Pema Tseden’s swan song about the fate of a snow leopard imprisoned by a vengeful farmer gains new layers of political meaning following the director’s death
Tibetan film-maker Pema Tseden died of heart failure last year at the age of 53, just months after completing this movie; his health was almost certainly weakened by rough treatment from Chinese police in a notorious 2016 incident at an airport where he was prevented from retrieving his luggage, and the ensuing row escalated when police officers became involved and Tseden ended up in hospital. This ugly and possibly tragic event must surely have influenced Tseden’s final film, which mixes satirical comedy and social commentary and an enigmatic Zen reverie of innocence and experience.
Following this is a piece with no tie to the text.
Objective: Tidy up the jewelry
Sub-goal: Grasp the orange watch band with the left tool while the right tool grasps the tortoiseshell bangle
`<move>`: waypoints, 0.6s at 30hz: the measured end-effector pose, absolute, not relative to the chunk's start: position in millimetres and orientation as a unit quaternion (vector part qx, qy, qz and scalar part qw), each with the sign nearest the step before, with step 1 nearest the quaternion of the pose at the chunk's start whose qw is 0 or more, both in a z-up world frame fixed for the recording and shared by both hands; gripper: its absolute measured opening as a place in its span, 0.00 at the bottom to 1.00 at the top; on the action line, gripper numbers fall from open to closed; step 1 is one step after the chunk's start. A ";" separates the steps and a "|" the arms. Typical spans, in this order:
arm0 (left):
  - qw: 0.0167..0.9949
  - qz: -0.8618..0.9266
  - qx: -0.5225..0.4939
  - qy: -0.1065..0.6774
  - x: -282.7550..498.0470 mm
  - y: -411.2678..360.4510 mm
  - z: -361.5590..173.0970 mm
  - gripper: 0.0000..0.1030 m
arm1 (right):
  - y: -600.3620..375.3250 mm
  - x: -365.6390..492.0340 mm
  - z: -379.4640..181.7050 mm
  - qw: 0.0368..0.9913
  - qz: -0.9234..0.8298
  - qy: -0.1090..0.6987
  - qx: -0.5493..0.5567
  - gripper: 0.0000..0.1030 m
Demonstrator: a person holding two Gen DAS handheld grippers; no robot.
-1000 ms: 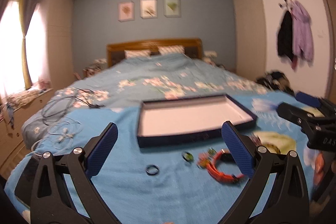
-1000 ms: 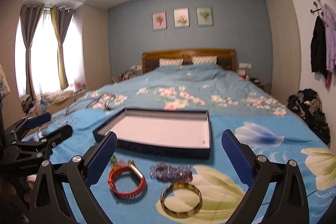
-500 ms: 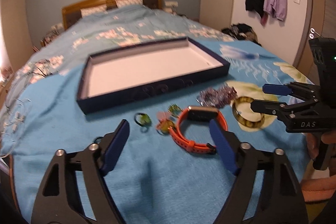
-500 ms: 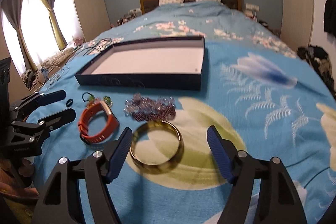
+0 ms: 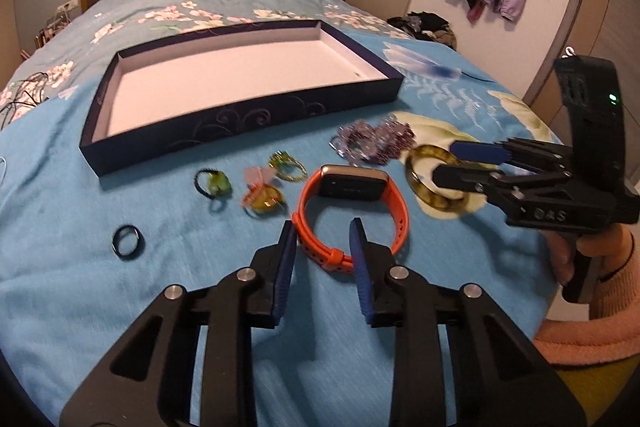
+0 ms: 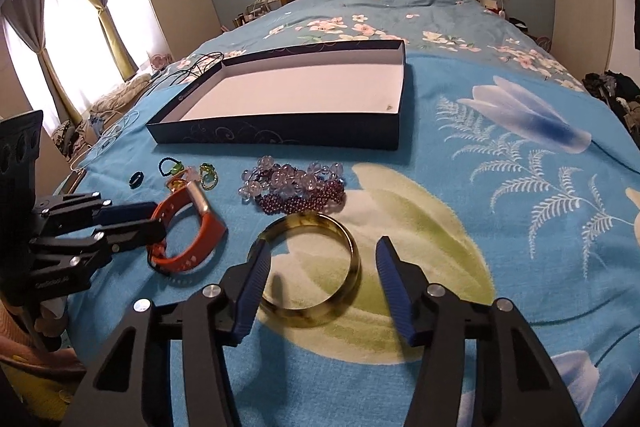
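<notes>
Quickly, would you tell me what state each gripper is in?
Left gripper: open, around the orange watch strap, not gripping.
Right gripper: open, over the bangle.

Supporting surface: bed covered by blue floral bedspread (image 5: 120, 307).

Lying directly on bedspread:
- Shallow dark-blue box (image 5: 240, 119), white inside, toward headboard.
- Black ring (image 5: 127, 236), leftmost in left wrist view.
- Hair tie with green ornament (image 5: 214, 183), beside black ring.
- Pink-and-amber ring (image 5: 262, 193) and green-gold ring (image 5: 286, 165), close together.
- Orange smartwatch (image 5: 352, 211), just right of small rings.
- Purple and clear bead cluster (image 6: 296, 187), near box wall.
- Amber bangle (image 6: 308, 271), just in front of beads.
- Cables (image 6: 192, 67) at window-side edge.
</notes>
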State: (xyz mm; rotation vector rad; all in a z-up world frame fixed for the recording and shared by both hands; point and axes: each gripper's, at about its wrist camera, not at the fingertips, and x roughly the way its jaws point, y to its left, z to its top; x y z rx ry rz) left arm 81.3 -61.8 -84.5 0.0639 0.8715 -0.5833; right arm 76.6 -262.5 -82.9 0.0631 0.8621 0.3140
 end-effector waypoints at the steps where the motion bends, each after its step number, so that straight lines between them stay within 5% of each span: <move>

The fact that Tseden did die also alters the film’s meaning.
A TV crew is seen making its way in a four-wheel drive across the vast Tibetan plateau to where a monk has told them a furious farmer is keeping a snow leopard – a nationally protected animal – illegally penned up, and intending to kill it in revenge for killing nine of his lambs. The monk is riding along with the crew; he is nicknamed “Snow Leopard” because he himself was radicalised into his vocation as a young man by rescuing another snow leopard – or, who knows, perhaps this very same one – from his farming family who had strung the animal up, intending to whip it to death.